Extracted data START
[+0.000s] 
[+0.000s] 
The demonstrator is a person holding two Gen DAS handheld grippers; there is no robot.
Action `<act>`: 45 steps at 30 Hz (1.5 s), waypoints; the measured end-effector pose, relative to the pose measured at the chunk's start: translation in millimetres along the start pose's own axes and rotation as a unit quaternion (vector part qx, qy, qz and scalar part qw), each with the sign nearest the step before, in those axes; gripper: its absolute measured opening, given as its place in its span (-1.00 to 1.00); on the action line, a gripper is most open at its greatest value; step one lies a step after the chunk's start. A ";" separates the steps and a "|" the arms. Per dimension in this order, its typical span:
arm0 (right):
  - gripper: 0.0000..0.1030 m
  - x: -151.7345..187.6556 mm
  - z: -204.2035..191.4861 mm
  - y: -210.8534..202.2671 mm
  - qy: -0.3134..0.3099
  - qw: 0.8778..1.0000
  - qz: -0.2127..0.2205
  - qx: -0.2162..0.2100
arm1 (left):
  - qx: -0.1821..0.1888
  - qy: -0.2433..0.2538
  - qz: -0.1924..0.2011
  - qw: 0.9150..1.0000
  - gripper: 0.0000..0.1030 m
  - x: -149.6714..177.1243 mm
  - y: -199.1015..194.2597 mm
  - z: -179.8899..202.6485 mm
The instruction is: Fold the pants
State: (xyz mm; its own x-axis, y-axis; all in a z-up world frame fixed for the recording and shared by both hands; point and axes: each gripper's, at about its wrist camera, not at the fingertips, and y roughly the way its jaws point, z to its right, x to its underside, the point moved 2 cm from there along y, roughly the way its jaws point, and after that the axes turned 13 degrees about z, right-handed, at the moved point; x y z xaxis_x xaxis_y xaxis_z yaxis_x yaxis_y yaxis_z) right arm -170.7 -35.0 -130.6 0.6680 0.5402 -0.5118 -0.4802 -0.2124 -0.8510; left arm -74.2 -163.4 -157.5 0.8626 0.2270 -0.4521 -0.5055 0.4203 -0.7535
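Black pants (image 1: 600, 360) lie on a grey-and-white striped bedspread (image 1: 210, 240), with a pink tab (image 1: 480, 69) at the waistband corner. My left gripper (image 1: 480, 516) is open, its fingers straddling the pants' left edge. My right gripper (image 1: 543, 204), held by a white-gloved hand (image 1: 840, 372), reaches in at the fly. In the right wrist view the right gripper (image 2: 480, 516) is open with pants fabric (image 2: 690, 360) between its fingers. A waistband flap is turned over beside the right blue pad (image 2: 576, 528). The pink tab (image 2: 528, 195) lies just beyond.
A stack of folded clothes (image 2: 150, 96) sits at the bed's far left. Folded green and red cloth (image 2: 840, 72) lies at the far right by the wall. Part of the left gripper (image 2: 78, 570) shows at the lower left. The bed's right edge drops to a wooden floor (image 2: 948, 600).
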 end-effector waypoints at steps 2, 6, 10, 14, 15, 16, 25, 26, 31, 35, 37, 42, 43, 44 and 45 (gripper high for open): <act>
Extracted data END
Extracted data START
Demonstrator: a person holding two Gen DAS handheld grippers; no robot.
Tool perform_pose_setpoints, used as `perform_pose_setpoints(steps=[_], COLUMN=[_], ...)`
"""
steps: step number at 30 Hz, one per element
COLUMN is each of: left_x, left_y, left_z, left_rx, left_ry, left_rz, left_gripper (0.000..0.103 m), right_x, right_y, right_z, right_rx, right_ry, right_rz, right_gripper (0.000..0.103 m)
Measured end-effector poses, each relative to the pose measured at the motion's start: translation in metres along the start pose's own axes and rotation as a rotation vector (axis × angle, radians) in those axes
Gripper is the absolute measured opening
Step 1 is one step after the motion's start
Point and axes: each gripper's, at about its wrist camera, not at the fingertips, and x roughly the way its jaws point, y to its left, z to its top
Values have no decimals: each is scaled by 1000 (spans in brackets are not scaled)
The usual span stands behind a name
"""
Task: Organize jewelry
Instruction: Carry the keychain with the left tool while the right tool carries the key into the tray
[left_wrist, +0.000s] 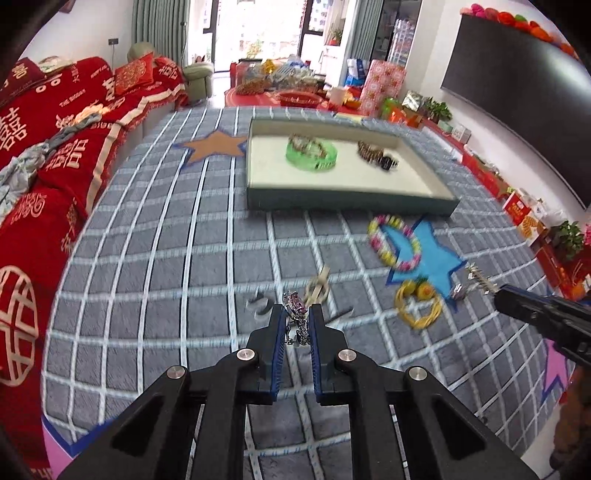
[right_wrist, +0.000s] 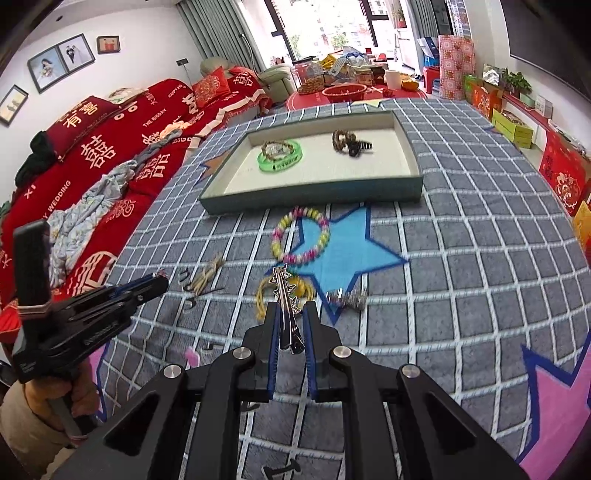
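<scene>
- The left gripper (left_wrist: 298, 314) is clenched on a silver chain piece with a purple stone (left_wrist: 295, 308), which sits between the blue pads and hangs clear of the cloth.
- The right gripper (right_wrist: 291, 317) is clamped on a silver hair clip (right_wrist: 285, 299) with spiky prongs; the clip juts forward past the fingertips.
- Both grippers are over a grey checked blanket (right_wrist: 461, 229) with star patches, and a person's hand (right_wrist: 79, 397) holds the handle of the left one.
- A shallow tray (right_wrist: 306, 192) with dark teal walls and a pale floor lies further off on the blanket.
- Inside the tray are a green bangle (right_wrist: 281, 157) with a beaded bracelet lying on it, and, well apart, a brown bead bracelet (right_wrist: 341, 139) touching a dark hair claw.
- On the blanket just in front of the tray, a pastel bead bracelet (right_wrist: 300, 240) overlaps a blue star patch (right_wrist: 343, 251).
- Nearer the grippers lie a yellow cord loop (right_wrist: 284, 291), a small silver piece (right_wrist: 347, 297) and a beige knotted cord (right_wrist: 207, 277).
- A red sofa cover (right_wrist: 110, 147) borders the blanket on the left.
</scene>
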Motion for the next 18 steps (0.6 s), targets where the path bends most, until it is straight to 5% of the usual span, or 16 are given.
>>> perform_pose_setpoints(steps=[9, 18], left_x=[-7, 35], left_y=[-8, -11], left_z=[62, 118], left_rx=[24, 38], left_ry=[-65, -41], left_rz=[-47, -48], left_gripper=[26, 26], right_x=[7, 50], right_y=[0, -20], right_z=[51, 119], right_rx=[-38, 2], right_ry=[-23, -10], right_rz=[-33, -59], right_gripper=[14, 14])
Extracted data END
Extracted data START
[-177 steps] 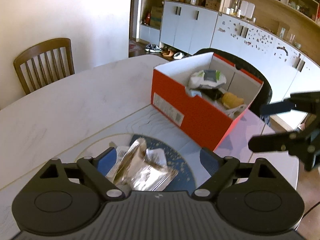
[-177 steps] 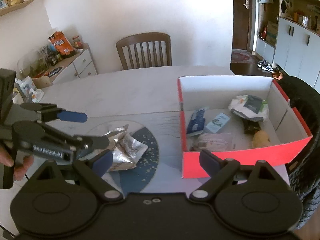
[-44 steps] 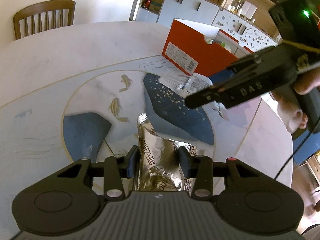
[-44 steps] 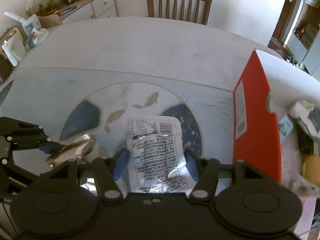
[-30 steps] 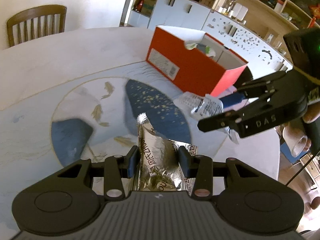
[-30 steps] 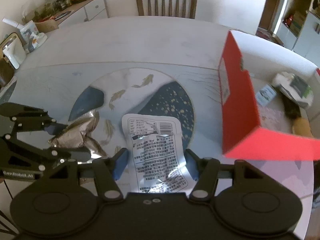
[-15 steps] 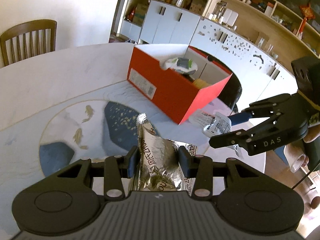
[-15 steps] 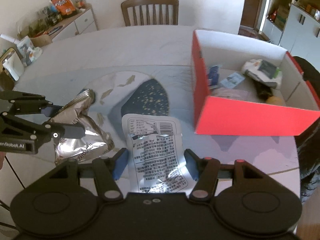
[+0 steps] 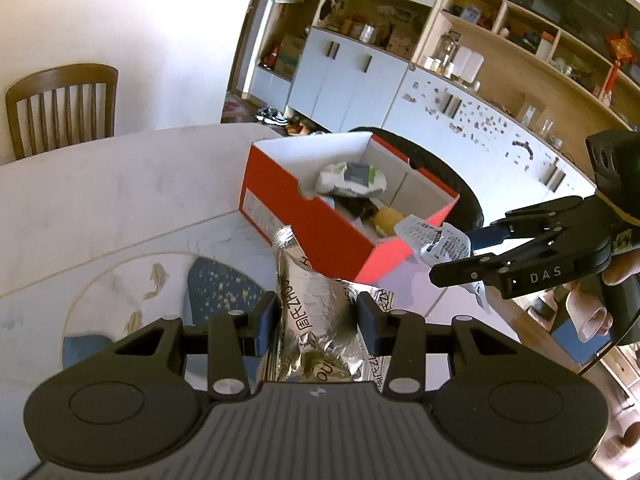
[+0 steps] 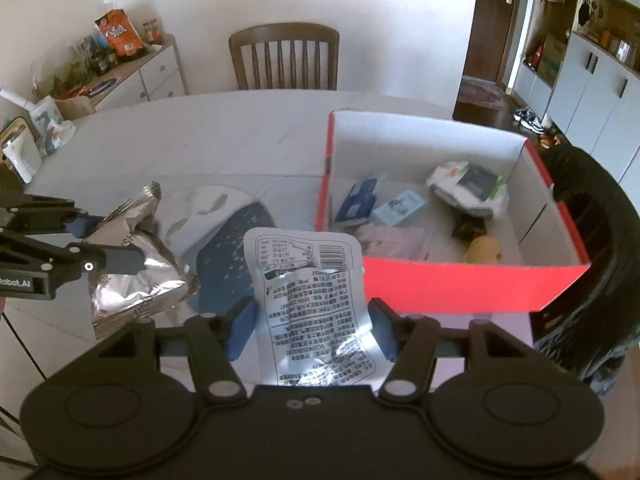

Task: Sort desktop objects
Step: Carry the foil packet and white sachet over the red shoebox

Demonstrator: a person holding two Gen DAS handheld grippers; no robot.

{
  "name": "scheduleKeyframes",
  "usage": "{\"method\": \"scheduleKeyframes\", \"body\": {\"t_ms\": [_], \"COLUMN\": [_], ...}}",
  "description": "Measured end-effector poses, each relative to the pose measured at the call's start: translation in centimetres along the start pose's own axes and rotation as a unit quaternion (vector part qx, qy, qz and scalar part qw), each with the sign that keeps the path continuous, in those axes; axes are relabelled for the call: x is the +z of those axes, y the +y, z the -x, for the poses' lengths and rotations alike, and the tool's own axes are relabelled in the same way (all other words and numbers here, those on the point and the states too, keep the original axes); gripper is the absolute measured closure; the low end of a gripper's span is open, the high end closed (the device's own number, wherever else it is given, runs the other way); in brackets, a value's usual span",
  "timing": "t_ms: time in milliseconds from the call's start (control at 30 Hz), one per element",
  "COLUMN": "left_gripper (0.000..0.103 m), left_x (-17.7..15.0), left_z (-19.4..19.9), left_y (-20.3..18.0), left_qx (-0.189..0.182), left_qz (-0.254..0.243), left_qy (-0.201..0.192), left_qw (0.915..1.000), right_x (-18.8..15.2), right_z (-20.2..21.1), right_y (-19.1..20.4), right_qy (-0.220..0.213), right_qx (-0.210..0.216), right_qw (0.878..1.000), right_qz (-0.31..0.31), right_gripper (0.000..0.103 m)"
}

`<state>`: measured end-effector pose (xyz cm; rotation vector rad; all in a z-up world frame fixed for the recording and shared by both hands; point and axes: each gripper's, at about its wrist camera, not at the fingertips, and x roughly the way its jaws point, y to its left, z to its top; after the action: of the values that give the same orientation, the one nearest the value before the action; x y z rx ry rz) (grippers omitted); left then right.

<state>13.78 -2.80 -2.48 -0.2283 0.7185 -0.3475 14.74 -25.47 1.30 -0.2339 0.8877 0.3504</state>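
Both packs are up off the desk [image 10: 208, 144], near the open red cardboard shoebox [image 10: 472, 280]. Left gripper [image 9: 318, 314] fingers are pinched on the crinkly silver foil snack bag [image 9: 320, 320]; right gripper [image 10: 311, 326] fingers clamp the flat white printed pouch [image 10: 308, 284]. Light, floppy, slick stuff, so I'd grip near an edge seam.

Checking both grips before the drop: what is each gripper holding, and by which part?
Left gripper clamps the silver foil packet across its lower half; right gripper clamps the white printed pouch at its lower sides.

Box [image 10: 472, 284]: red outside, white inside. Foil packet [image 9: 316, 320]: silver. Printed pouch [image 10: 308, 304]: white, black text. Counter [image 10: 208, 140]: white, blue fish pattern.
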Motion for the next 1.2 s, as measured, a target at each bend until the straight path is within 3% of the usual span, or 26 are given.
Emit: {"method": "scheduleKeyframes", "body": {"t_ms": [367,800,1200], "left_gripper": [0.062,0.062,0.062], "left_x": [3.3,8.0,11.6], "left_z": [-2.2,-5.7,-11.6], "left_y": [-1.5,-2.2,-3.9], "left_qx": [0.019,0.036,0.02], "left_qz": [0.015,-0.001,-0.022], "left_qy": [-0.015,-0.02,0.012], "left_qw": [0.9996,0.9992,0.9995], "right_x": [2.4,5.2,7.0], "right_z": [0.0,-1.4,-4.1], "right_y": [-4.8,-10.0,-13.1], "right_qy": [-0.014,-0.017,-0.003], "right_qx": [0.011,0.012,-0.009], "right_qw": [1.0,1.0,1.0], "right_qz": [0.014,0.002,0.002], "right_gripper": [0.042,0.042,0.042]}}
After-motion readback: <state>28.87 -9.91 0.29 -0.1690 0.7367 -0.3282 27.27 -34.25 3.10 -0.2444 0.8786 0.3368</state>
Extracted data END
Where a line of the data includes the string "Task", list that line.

Task: Organize jewelry
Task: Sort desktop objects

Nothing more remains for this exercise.